TASK TO CARRY OUT: Using the records below, quote only the span that opens with the line containing "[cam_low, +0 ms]" and closes with the line containing "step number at", exactly and inclusively.

------ INFORMATION SUPPLIED

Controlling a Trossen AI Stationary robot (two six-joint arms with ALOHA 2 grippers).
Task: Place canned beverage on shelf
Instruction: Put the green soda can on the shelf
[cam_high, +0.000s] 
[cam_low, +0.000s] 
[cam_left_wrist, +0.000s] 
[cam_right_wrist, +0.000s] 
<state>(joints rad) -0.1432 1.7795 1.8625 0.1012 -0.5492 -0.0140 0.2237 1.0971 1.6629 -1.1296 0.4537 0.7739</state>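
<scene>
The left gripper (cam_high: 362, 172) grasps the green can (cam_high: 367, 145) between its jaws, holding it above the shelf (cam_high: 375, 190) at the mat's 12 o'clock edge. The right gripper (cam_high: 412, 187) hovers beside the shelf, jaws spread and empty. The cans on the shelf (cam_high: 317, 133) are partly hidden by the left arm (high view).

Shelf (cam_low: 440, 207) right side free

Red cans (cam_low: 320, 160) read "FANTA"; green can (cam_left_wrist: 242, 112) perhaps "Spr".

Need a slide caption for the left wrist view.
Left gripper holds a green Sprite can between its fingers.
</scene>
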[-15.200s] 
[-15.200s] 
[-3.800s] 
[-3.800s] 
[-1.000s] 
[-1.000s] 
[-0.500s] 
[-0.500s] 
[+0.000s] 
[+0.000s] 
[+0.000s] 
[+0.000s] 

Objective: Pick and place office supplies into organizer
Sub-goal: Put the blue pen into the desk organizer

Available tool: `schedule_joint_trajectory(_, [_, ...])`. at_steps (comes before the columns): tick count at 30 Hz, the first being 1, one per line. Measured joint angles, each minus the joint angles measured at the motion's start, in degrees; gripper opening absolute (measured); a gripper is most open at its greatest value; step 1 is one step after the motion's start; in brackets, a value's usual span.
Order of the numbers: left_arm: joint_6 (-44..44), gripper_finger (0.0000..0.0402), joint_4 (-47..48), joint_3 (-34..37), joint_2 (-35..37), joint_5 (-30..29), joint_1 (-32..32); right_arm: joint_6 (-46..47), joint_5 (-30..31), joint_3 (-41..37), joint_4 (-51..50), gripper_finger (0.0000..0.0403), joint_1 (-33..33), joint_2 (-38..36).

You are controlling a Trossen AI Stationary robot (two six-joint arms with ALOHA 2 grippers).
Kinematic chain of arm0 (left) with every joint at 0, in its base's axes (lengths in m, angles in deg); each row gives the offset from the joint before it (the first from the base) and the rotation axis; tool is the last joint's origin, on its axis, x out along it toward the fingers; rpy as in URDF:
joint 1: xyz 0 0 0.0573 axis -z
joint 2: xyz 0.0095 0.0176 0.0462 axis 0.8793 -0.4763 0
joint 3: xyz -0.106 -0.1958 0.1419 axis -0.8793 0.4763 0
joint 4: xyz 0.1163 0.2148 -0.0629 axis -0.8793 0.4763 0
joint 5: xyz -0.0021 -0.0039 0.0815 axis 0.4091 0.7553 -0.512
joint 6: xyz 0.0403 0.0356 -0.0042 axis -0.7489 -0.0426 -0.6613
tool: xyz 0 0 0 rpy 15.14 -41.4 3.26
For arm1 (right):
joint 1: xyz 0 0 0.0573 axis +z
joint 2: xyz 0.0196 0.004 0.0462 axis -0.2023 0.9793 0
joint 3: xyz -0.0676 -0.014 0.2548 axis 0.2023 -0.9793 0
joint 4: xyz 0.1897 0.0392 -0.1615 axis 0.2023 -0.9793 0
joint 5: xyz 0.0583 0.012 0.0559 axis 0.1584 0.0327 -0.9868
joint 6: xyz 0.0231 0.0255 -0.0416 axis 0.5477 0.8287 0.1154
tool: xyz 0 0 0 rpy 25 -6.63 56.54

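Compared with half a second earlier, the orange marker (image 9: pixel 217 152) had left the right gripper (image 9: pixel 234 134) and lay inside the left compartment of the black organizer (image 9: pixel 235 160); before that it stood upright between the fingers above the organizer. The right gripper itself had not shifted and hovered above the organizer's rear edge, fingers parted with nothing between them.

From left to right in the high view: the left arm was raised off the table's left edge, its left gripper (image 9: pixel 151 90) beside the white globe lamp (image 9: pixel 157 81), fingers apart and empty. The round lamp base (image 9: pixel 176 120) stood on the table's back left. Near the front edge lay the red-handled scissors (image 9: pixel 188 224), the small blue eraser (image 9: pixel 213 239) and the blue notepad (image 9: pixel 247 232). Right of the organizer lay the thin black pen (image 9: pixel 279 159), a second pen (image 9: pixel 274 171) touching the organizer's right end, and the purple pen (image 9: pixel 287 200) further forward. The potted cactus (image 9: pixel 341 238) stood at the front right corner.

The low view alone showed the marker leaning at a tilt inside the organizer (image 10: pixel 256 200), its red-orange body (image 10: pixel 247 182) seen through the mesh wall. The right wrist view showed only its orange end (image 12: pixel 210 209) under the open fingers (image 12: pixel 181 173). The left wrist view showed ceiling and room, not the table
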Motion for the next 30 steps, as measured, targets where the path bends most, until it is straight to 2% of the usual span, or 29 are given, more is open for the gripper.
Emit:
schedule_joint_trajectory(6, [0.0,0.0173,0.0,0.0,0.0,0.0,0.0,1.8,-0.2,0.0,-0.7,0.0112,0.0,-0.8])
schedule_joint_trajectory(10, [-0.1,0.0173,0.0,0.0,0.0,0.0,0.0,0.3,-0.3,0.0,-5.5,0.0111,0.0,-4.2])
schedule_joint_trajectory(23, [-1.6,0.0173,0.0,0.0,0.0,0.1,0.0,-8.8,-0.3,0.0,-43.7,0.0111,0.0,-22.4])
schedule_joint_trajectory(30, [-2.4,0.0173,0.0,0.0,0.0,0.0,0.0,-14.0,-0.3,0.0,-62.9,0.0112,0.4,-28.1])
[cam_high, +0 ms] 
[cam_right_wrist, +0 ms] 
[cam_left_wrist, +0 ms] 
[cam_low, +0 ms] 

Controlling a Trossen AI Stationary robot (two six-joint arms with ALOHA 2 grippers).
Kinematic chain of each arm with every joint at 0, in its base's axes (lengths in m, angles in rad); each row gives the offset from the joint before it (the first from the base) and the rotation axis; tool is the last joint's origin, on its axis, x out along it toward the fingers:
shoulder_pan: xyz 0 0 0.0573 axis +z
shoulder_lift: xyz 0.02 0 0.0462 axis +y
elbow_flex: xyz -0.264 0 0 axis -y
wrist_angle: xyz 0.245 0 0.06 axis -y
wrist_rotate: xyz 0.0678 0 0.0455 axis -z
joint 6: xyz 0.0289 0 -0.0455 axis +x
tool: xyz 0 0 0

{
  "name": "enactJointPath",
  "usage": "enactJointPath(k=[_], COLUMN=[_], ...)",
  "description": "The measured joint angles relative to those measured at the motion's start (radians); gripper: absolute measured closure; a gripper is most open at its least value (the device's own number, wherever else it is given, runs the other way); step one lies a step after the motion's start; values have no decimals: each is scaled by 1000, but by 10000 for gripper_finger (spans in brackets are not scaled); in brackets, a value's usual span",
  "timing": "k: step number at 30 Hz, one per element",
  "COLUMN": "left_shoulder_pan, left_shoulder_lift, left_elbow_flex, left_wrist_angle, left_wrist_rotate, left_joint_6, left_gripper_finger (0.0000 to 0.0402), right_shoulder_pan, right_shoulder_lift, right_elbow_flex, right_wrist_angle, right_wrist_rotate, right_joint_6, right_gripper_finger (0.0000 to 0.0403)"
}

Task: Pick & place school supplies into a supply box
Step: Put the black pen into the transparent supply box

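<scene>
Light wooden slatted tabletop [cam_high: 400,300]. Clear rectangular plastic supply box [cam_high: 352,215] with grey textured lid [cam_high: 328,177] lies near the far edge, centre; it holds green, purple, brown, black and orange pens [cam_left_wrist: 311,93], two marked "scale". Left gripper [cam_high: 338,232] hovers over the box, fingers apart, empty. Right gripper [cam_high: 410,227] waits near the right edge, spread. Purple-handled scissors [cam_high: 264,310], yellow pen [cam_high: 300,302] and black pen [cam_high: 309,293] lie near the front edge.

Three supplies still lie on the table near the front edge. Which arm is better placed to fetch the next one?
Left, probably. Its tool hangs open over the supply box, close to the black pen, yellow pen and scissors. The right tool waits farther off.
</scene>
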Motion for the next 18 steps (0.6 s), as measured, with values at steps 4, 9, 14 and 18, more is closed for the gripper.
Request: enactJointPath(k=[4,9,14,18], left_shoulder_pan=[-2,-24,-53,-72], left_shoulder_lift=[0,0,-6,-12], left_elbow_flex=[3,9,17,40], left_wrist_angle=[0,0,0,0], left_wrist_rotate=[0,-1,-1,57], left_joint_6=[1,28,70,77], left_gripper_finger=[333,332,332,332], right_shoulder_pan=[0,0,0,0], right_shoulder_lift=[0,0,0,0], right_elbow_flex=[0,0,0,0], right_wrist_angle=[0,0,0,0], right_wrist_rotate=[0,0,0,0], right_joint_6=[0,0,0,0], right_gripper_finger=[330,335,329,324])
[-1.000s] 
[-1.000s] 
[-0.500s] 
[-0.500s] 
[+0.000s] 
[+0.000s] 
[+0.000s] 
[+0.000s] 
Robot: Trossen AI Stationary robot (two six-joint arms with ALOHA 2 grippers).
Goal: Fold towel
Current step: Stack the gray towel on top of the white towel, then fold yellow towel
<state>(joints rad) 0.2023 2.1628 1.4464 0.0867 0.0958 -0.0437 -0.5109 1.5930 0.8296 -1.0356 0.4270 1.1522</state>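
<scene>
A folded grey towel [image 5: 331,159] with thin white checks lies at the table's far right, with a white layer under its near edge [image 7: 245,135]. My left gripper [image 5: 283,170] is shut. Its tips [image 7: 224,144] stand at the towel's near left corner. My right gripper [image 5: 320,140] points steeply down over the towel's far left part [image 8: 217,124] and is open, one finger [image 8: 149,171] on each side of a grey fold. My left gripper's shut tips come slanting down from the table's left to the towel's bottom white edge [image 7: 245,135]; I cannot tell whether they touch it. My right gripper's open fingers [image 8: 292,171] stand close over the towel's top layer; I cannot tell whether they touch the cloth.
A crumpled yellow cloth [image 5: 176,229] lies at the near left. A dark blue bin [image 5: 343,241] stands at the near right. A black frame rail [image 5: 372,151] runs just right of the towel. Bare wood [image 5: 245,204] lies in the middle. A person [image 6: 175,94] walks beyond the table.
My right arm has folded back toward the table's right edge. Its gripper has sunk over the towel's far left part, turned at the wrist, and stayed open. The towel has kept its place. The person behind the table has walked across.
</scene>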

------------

TASK RESULT:
[cam_low, +0 ms] 

Controlling a Trossen AI Stationary robot (two six-joint arms with ALOHA 2 grippers).
Kinematic chain of each arm with every joint at 0, in its base's axes (lengths in m, angles in rad); each row gives the offset from the joint before it (the first from the base) and the rotation axis; tool is the last joint's origin, on its axis, x out along it toward the fingers:
shoulder_pan: xyz 0 0 0.0573 axis +z
shoulder_lift: xyz 0.02 0 0.0462 axis +y
elbow_flex: xyz -0.264 0 0 axis -y
wrist_angle: xyz 0.245 0 0.06 axis -y
wrist_rotate: xyz 0.0678 0 0.0455 axis -z
joint 6: xyz 0.0289 0 -0.0455 axis +x
tool: xyz 0 0 0

{
  "name": "enactJointPath",
  "usage": "enactJointPath(k=[_], COLUMN=[_], ...)",
  "description": "The measured joint angles relative to those measured at the motion's start (radians); gripper: absolute measured closure; a gripper is most open at its least value (the device's own number, wherever else it is given, runs the other way); step one lies a step after the motion's start; values have no decimals: each is scaled by 1000, but by 10000 for gripper_finger (spans in brackets are not scaled); in brackets, a value's usual span",
  "timing": "k: step number at 30 Hz, one per element",

The output is finished, and nothing else is needed.